Using standard lognormal moment formulas:
\mathbb{E}[X_j] = \mathbb{E}[Z_j] - 50 = e^{\mu_{n,j} + \sigma_{n,j}^2/2} - 50,
\operatorname{Var}(X_j) = \operatorname{Var}(Z_j) = \left(e^{\sigma_{n,j}^2} - 1\right) \cdot e^{2\mu_{n,j} + \sigma_{n,j}^2}.
For reference, the species–index mapping used throughout is:
DT::datatable(
mapping_table,
rownames = FALSE,
extensions = 'Buttons',
options = list(
dom = 'Bt',
buttons = c('copy', 'csv', 'excel'),
pageLength = 7,
columnDefs = list(list(className = 'dt-center', targets = 0:1)),
order = list(list(0, 'asc'))
),
caption = "Species-to-index mapping"
) |>
formatStyle(columns = names(mapping_table), fontSize = '14px')Summary statistics for posterior parameters on the original scale (after back-transformation). The table includes the MAP estimate, posterior mean, standard deviation, and 95% credible interval.

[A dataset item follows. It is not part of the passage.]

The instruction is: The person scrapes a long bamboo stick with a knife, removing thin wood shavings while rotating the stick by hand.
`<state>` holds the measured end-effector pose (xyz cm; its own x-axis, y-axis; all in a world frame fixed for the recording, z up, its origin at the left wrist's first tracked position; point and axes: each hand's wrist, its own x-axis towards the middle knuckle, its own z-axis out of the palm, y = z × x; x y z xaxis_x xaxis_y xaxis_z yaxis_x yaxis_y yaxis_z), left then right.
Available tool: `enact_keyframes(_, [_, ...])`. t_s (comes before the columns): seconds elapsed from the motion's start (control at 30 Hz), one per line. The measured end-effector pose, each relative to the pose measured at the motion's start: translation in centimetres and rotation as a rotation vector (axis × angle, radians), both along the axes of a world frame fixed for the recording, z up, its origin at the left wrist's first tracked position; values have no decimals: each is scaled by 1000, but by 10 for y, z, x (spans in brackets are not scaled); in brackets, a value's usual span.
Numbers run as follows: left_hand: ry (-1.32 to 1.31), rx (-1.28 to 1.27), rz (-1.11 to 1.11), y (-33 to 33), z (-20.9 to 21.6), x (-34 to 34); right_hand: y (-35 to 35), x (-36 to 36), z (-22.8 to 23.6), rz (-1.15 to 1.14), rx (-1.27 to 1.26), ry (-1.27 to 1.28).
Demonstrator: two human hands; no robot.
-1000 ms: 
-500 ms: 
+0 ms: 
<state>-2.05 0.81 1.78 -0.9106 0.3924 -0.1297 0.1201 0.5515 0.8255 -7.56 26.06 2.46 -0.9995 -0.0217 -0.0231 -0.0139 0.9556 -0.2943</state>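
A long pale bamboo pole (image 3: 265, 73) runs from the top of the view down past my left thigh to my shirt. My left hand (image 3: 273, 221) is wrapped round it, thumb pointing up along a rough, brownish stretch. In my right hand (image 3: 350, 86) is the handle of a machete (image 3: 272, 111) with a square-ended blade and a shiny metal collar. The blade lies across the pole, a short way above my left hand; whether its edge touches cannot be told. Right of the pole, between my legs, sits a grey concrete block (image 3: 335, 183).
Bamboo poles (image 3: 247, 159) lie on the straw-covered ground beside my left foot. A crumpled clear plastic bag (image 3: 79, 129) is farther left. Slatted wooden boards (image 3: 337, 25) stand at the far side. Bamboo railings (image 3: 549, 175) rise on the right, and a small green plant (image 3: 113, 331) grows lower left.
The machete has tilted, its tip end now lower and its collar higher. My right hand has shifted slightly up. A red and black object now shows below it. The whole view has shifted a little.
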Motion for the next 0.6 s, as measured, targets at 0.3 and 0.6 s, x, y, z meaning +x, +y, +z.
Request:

summary_table_interactive <- MCMC_orig |>
pivot_longer(cols = everything(), names_to = "parameter", values_to = "value") |>
mutate(
parameter = case_when(
str_detect(parameter, "mu\\[\\d+\\]") ~ str_replace(parameter, "mu\\[(\\d+)\\]", "\u03bc<sub>\\1</sub>"),
str_detect(parameter, "var\\[\\d+\\]") ~ str_replace(parameter, "var\\[(\\d+)\\]", "\u03c3\u00b2<sub>\\1</sub>"),
TRUE ~ parameter
)
) |>
group_by(parameter) |>
summarise(
`MAP` = round(bayestestR::map_estimate(value)$MAP_Estimate, 1),
`Mean` = round(mean(value), 1),
`SD` = round(sd(value), 1),
`2.5%` = round(quantile(value, 0.025), 1),
`97.5%` = round(quantile(value, 0.975), 1),
.groups = "drop"
)
DT::datatable(
summary_table_interactive,
rownames = FALSE,
escape = FALSE,
options = list(
dom = 'Bt',
pageLength = 15
)
)The table shows substantial cross-species differences in both posterior means and variances. Pike (index 4) has both a high posterior mean weight and a large variance. Roach (index 5) sits at a lower level with less spread. Whitefish (index 7) shows an unusually high posterior standard deviation for its variance parameter, likely due to numerical instability compounded by the very small sample size (6 observations) and a weight distribution that appears closer to Uniform than Normal. Notably, the MAP estimate for Whitefish falls outside its own 95% credible interval, suggesting convergence difficulties or a misspecified model structure for that group.
We plot histograms of posterior group means on the original scale. A small number of extreme simulated values are excluded from the plot (at most a few dozen out of 15,000 per species) to avoid axis distortion; this does not affect interpretation materially.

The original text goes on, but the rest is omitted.